Et pourtant, c'était cet homme isolé qui parlait de recourir à la force pendant que l'immense multitude flottait en murmurant pareille à un animal indocile et de dispositions farouches, face- à-face avec une puissance, qu'il savait sourde à tout raisonnement, capable de vaincre toute résistance.

Mais mon oncle, ainsi que Berkeley Craven, sir John Lade et une douzaine d'autres lords et gentlemen accoururent au devant de ce gêneur du sport.

— Je suppose que vous avez un mandat, monsieur? dit Craven.

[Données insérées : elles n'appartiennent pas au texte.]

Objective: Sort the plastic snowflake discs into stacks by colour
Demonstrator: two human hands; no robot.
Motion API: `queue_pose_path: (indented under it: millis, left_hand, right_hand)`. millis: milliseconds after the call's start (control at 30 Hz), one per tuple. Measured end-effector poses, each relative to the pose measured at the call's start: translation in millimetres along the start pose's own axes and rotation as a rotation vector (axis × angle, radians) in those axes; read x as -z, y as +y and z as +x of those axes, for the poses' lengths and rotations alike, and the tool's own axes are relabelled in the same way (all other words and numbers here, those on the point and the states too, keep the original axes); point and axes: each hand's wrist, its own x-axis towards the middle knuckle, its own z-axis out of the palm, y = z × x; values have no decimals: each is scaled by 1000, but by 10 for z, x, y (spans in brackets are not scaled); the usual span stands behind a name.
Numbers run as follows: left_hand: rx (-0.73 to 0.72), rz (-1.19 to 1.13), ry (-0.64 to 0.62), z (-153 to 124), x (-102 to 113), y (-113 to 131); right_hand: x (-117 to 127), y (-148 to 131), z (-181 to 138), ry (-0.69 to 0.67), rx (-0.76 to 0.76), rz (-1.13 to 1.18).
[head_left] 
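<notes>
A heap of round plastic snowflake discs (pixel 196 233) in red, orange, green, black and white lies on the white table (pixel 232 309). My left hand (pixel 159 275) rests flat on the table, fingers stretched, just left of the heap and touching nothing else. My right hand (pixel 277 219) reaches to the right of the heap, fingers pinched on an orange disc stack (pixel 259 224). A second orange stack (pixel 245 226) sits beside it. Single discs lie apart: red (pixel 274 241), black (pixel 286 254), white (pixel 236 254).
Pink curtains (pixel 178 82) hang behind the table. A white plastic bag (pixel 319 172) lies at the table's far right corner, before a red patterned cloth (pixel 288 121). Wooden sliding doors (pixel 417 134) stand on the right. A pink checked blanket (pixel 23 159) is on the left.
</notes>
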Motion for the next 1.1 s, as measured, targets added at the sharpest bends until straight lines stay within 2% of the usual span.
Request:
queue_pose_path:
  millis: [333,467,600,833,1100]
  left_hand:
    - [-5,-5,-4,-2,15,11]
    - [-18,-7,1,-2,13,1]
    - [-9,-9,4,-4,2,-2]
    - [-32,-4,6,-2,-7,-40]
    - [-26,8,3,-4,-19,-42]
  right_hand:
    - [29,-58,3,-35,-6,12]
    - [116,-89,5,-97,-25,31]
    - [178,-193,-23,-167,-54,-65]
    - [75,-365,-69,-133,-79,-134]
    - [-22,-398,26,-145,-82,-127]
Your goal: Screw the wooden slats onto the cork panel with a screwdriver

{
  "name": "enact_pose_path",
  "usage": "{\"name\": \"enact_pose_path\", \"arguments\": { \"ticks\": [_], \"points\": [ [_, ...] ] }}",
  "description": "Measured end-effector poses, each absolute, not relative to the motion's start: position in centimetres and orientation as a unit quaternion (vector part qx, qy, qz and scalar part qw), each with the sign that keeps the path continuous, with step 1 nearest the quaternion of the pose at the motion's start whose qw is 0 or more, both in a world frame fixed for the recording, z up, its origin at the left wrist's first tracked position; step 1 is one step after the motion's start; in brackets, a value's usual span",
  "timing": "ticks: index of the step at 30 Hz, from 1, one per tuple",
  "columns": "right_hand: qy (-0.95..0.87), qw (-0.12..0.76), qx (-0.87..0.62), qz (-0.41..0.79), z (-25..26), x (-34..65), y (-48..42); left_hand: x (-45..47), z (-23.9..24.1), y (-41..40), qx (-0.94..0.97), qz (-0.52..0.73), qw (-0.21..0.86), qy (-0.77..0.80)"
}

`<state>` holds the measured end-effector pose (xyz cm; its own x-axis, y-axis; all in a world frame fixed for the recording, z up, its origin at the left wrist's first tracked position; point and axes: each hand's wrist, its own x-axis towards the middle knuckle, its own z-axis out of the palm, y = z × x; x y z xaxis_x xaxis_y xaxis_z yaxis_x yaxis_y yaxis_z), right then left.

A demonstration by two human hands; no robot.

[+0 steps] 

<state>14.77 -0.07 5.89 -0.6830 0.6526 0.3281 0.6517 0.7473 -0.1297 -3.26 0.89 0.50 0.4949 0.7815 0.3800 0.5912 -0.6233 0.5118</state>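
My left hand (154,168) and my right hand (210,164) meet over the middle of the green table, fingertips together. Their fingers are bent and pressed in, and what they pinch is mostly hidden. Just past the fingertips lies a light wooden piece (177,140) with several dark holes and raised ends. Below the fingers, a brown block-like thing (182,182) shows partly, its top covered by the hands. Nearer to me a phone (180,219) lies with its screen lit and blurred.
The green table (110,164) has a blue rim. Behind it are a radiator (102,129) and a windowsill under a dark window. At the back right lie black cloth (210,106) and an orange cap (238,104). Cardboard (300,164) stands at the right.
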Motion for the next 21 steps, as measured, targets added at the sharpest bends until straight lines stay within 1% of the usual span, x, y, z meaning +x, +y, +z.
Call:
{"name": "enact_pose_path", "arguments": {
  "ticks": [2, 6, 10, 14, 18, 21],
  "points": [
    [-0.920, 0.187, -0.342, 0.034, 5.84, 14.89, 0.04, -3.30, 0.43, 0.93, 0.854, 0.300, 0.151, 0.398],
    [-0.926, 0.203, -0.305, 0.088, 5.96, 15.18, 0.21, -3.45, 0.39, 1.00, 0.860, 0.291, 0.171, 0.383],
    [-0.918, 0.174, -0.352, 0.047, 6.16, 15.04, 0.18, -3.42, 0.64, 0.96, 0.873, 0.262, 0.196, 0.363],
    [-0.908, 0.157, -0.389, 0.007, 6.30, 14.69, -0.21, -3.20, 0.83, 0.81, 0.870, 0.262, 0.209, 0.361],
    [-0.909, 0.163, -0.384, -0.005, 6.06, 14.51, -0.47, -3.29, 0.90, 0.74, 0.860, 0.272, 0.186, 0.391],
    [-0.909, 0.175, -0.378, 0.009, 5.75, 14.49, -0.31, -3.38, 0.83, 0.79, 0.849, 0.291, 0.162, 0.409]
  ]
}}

— Oui, monsieur, j'ai un mandat.

— Alors, la loi me donne le droit de l'examiner.

Le magistrat lui tendit un papier bleu.

Les gentlemen, qui formaient le petit groupe, penchèrent la tête pour l'examiner, car la plupart d'entre eux étaient eux-mêmes des magistrats et fort attentifs à découvrir la moindre bévue dans la rédaction.

À la fin, Craven haussa les épaules et rendit le papier.

— Il me parait en forme, monsieur, dit-il.